[Records from a dataset]
--------------------------------
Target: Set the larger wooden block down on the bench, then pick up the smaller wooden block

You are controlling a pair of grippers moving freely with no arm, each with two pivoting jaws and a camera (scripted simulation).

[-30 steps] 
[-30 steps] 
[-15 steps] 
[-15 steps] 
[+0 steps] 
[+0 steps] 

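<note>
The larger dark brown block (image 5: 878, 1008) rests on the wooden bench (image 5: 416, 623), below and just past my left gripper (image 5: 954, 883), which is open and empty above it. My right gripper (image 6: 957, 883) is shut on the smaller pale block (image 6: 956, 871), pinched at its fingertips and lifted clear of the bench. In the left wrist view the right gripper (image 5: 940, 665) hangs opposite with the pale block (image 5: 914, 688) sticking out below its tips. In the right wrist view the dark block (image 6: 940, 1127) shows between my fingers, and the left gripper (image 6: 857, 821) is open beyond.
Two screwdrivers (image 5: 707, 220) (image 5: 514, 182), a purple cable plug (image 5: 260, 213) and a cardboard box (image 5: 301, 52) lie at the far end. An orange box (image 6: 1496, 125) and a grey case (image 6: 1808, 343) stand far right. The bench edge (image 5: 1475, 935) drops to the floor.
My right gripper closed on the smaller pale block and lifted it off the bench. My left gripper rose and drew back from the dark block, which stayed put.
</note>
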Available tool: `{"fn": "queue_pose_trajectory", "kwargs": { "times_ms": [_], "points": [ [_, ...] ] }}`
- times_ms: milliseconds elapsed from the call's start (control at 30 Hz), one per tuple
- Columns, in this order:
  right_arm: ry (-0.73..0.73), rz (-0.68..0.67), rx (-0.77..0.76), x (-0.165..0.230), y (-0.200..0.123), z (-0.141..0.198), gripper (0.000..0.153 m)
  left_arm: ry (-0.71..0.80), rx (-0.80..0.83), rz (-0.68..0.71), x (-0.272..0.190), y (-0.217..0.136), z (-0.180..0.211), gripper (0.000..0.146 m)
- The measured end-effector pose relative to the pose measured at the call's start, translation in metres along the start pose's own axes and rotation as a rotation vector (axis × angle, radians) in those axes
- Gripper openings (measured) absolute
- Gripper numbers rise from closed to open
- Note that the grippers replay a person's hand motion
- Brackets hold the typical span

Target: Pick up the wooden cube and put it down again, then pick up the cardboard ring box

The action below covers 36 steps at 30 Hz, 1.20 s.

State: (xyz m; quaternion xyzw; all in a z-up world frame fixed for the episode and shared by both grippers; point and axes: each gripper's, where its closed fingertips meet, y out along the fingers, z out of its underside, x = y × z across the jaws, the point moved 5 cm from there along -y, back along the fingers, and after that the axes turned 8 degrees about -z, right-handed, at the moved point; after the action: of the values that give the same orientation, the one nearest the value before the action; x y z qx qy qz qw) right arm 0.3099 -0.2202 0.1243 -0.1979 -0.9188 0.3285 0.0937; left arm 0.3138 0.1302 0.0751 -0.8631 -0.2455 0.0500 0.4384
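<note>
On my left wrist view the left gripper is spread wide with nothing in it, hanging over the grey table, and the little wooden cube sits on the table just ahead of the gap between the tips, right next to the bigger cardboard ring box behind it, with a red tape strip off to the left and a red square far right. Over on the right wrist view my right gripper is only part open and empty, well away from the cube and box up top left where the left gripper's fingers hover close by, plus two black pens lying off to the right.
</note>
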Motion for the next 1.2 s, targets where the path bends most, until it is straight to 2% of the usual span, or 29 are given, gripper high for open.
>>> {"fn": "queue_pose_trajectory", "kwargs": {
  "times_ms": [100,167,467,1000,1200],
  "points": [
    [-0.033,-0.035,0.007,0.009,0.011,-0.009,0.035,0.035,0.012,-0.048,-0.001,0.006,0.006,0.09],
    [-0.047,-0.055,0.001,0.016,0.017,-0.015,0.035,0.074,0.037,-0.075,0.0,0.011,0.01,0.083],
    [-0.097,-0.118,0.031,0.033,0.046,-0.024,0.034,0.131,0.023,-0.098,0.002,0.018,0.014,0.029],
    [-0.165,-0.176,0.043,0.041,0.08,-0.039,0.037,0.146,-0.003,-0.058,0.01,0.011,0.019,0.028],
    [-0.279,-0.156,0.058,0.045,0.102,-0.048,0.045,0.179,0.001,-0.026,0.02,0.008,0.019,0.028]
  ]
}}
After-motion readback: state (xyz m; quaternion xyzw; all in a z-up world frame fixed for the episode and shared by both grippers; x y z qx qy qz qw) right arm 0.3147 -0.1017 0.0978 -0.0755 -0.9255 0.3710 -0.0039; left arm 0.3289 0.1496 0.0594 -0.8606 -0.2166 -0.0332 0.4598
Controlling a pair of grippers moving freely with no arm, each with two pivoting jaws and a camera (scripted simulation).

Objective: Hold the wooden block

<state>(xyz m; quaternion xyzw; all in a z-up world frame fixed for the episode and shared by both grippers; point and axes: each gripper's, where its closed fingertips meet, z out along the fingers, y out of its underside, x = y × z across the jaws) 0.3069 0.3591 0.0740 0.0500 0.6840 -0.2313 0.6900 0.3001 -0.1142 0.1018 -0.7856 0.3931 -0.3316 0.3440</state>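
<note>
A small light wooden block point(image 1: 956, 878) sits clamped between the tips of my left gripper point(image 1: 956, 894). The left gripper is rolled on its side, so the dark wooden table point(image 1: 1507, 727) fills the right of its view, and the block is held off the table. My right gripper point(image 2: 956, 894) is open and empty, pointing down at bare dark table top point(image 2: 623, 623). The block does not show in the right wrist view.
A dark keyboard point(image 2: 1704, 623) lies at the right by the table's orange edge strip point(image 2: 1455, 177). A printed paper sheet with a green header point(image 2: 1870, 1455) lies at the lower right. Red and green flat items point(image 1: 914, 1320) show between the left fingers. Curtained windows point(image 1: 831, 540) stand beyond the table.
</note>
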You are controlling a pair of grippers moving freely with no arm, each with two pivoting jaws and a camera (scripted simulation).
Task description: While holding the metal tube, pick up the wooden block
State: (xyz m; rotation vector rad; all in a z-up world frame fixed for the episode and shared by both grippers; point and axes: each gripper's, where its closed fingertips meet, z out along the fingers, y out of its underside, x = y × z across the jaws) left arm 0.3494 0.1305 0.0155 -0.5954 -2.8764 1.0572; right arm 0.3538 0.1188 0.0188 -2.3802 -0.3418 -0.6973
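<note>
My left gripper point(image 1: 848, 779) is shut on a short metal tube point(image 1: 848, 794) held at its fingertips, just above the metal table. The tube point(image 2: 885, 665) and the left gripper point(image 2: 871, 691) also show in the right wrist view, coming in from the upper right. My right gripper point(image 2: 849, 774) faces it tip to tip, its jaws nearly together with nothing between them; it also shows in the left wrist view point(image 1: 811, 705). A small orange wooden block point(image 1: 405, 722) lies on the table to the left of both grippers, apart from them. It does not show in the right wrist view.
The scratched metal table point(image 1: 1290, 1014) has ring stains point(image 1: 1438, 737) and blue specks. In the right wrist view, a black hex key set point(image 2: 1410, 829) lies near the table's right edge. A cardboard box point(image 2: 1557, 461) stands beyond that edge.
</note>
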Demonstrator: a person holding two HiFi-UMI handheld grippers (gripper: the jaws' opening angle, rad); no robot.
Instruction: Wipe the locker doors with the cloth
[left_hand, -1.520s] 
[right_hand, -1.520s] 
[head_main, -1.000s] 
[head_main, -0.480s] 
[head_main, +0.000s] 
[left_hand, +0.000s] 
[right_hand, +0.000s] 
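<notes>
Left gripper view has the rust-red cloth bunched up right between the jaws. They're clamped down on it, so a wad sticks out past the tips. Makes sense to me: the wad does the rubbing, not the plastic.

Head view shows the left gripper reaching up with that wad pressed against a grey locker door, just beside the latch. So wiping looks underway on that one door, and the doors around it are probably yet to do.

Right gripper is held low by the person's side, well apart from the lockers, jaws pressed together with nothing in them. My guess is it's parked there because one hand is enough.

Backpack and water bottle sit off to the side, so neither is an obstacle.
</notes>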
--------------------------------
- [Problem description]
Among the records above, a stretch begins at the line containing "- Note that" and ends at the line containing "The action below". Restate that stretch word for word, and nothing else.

- [Problem solution]
- Note that the grippers replay a person's hand motion
- Brackets hold the typical span

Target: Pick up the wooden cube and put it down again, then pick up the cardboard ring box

The action below covers 36 steps at 30 Hz, 1.20 s.

No more output will be produced for this exercise.